The incentive behind the study is a research result published in 2020 in which researchers from the Polytechnic School of Lausanne (Switzerland), the University of Minas Gerais (Brazil) and Harvard University (USA), studied a database with over 330,000 YouTube videos and found that the recommendations made by the platform’s algorithm tend to lead visitors towards increasingly radical content.

“Search systems exaggerate the differences that exist beforehand, i.e., new biases are not invented but if not controlled, there is a risk of getting trapped in a loop of radical content. Such content, if the user could choose from a menu of different options, would not be selected”

“Search systems exaggerate the differences that exist beforehand, i.e., new biases are not invented but if not controlled, there is a risk of getting trapped in a loop of radical content”, Castillo explains. “Such content, if the user could choose from a menu of different options, would not be selected".

“In this paper, we show how representing sequences of recommendations as a probabilistic network of content may help characterize and mitigate the bias perpetuated by the algorithm”, Fabbri clarifies, “what we show is how to prevent such radicalization without censoring the content”.

Hence the researchers followed the route of contents recommended by the algorithm and made timely interventions to divert the route by one node.

These small changes allowed the researchers to achieve an “end of the road” that does not contain the most radical content. “What we are proposing is that the platform should not take you to such content differently from how it would with another”.

And why does this happen? Why does the algorithm behave like that? “It is very difficult for an algorithm to know whether content will or will not be liked”, Fabbri explains. “No recommendation system is perfect and recommendations are based on a series of previous weak signals by the users, such as the time taken by a user to follow a recommendation. The cumulative effect of recommendations takes care of the rest”. For example, en masse use by extremist users makes the algorithm work like that. The concentration of the actions by this kind of user towards this content also leads the algorithm to see that people move in these circles, stay for longer, and the algorithm “thinks” that this content is more suitable and recommends it.
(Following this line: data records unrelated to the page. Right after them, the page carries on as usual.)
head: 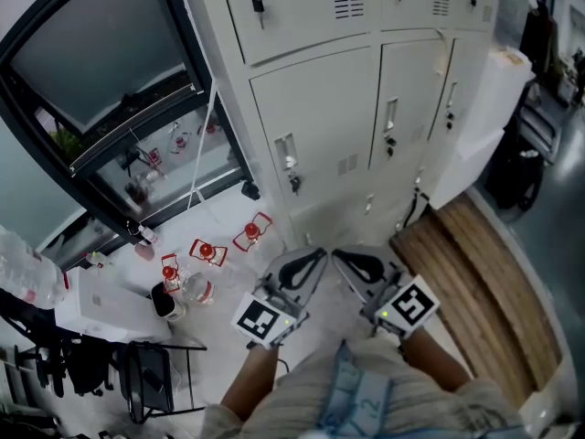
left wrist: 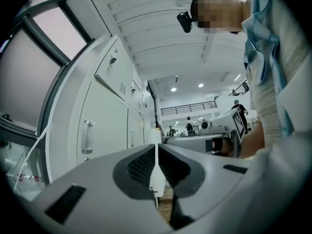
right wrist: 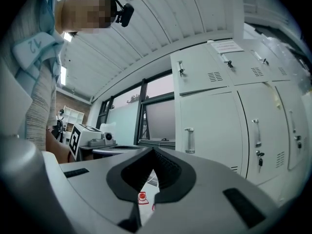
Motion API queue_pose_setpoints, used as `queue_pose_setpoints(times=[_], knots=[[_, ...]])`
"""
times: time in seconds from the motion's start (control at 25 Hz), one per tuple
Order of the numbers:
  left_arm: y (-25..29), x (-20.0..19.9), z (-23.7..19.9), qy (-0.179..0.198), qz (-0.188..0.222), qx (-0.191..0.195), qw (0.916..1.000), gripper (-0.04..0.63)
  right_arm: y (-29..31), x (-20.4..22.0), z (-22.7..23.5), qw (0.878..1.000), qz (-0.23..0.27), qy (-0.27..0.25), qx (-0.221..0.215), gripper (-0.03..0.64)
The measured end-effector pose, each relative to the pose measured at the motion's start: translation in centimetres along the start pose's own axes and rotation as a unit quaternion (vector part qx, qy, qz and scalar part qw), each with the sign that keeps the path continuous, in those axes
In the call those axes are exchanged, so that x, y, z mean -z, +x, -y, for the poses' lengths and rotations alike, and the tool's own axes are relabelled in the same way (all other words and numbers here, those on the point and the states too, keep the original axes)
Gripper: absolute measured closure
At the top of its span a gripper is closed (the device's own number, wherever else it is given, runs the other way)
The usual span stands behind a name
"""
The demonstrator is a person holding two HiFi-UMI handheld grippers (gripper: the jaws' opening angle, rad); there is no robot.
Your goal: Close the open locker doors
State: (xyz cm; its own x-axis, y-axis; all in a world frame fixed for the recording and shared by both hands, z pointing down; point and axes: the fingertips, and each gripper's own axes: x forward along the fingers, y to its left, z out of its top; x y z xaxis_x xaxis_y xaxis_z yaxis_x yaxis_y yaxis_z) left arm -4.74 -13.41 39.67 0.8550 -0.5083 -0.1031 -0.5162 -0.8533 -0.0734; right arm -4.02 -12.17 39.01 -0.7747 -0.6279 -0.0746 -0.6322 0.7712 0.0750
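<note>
The pale grey lockers (head: 338, 108) stand ahead in two rows, with keys hanging in several locks. Every door I can see lies flush with its frame; the far right end is partly hidden behind a white panel (head: 489, 108). My left gripper (head: 318, 256) and right gripper (head: 340, 258) are held side by side close to the body, above the floor and short of the lower doors. Both are shut on nothing. In the left gripper view the left gripper (left wrist: 156, 152) has the lockers (left wrist: 105, 126) to its left. In the right gripper view the right gripper (right wrist: 152, 153) has the lockers (right wrist: 214, 126) to its right.
A wooden slatted platform (head: 475, 273) lies on the floor to the right. Small red-and-white objects (head: 208, 252) and a clear bottle (head: 194, 288) are scattered on the floor to the left, next to a white box (head: 101, 305). A black-framed window (head: 119, 135) adjoins the lockers.
</note>
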Motion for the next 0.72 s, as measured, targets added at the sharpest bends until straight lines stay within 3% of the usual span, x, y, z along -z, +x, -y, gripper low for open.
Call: queue_pose_setpoints(times=[0.72], knots=[[-0.82, -0.54, 0.28, 0.005, 0.001, -0.003, 1.0, 0.592, -0.37, -0.15, -0.39, 1.0, 0.007, 0.01, 0.0, 0.615]])
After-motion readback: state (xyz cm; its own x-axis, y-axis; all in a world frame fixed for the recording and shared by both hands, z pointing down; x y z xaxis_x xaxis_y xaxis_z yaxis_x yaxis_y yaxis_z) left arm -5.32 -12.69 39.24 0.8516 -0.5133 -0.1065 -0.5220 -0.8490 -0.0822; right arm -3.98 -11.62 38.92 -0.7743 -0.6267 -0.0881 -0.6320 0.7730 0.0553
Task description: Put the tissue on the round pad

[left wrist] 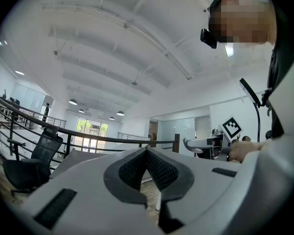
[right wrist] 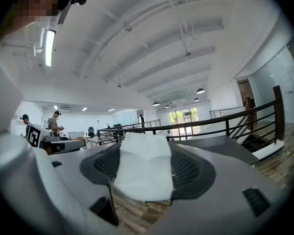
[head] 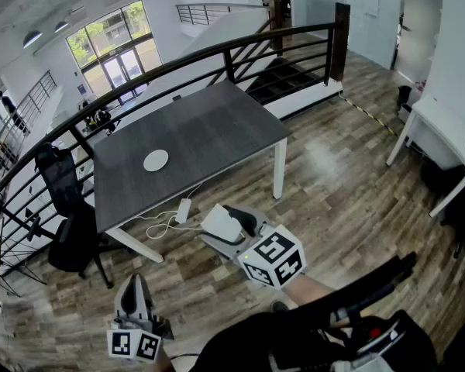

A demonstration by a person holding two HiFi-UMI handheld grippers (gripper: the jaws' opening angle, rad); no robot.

Hence our proposal to “rewire” recommendations might be highly useful to avoid user radicalization, not to lead people towards such extremist content”, Fabbri concludes. The idea is not to censor these contents, rather to prevent the algorithms from giving them unwarranted, exaggerated visibility, which is what tends to happen.

This publication was awarded the prize for best conference article, which is most meritorious given that it is a paper led by a student. “In addition, the conference is highly selective, Castillo explains, as over 1,800 presentations were submitted this year, of which just over 300 were accepted”.